Título: Micheletti deixa Costa Rica sem falar com Zelaya e mantém impasse
Autor: Chacra, Gustavo
Fonte: O Estado de São Paulo, 10/07/2009, Internacional, p. A10

Presidente autoproclamado de Honduras nomeia comissão negociadora para dialogar com líder deposto dia 28

Gustavo Chacra, SAN JOSÉ

Horas depois de desembarcar na Costa Rica, o presidente designado Roberto Micheletti retornou ontem para Tegucigalpa, indicando que não haverá encontros frente a frente com o presidente deposto Manuel Zelaya. Os dois rivais se reuniram separadamente com o presidente da Costa Rica, Oscar Arias. Micheletti disse que voltava para casa "totalmente satisfeito" com o resultado da viagem.

O rápido retorno de Micheletti para Honduras foi um sinal de que as "negociações não foram bem", afirmou o analista Kevin Casas, da Brookings Institution, em entrevista à CNN em espanhol. "Sem encontro cara a cara, nenhuma negociação avança", acrescentou. Ontem à noite, Arias reconheceu que o "processo de negociação deverá tomar mais tempo do que havia sido planejado". O costa-riquenho disse que a restituição de Zelaya "é inevitável", mas adiantou que "os pontos mais difíceis devem ser deixados para o final".

A comunidade internacional pressiona Micheletti a devolver o poder a Zelaya, deposto no dia 28. Militares, o Judiciário e o Legislativo de Honduras consideram que o presidente foi destituído legalmente - e não por um golpe -, uma vez que violou a Constituição ao tentar modificá-la para que pudesse ser eleito novamente.

Ao desembarcar em Tegucigalpa, Micheletti ironizou a possibilidade de restituição do presidente deposto: "(Partidários de Zelaya) defendem a volta do presidente para cá (Honduras). Estamos de acordo com o retorno, mas desde que ele (Zelaya) vá diretamente aos tribunais."

"Micheletti é muito difícil de negociar, não cederá facilmente", disse ao Estado Eduardo Maldonado, jornalista e secretário do Partido Liberal - agremiação tanto de Zelaya quanto de Micheletti.

O primeiro a chegar à casa de Arias, onde foram realizados os encontros, foi Zelaya, com o seu tradicional chapéu de vaqueiro. O líder hondurenho permaneceu algumas horas na residência antes de emitir um comunicado à imprensa, afirmando que "o Estado de direito deve ser restituído em Honduras".
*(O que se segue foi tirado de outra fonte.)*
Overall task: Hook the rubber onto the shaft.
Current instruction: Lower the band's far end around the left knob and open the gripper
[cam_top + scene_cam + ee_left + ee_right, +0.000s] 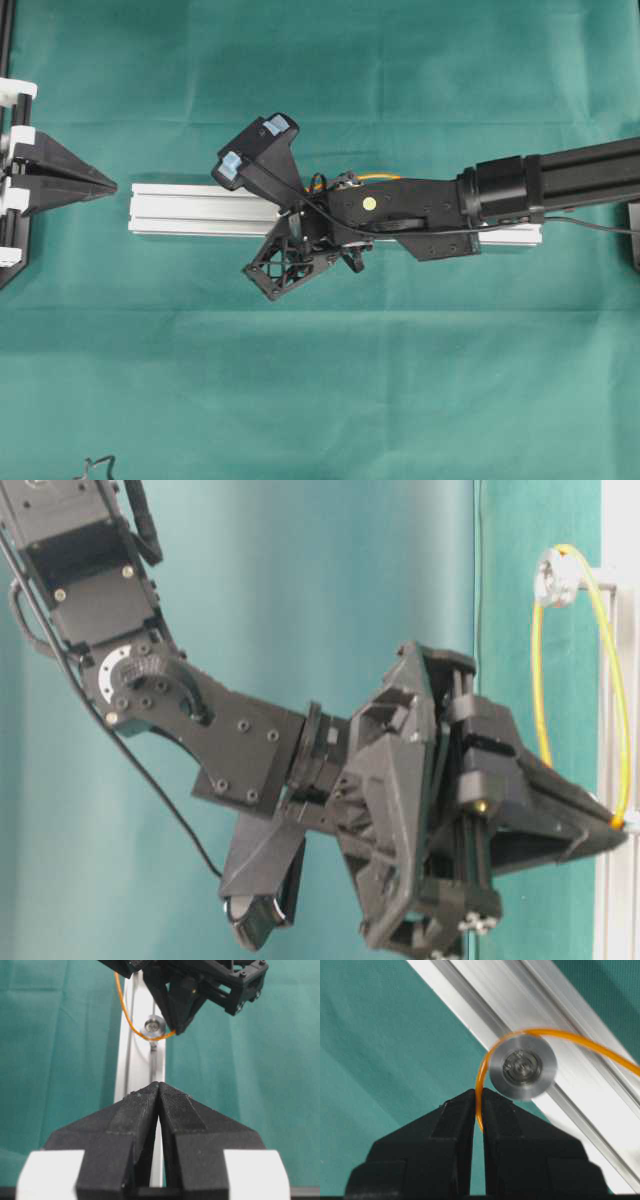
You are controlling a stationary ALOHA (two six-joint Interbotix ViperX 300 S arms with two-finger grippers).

Agradecendo ao costa-riquenho pela mediação, Micheletti afirmou que "os acontecimentos uniram ainda mais os hondurenhos". Para o presidente de facto, "ninguém está acima da lei" e a negociação deve ter como base a Constituição hondurenha. Prêmio Nobel da Paz, o presidente costa-riquenho, segundo disseram autoridades do país, utilizaria o dia de ontem para ouvir os dois lados. Mais tarde, Arias se reuniria com comissões negociadoras que representavam os dois lados.

POUCA FLEXIBILIDADE

O diálogo deveria prosseguir hoje na casa de Arias, mas a volta de Micheletti deve alterar os planos. A expectativa era de que ambos os lados cedessem um pouco. Várias alternativas vêm sendo discutidas por analistas. Em uma delas, Zelaya retornaria, mas teria de renunciar a seus planos de alterar a Constituição. Em outra, Micheletti permaneceria no poder, mas o presidente deposto poderia retornar a Honduras anistiado.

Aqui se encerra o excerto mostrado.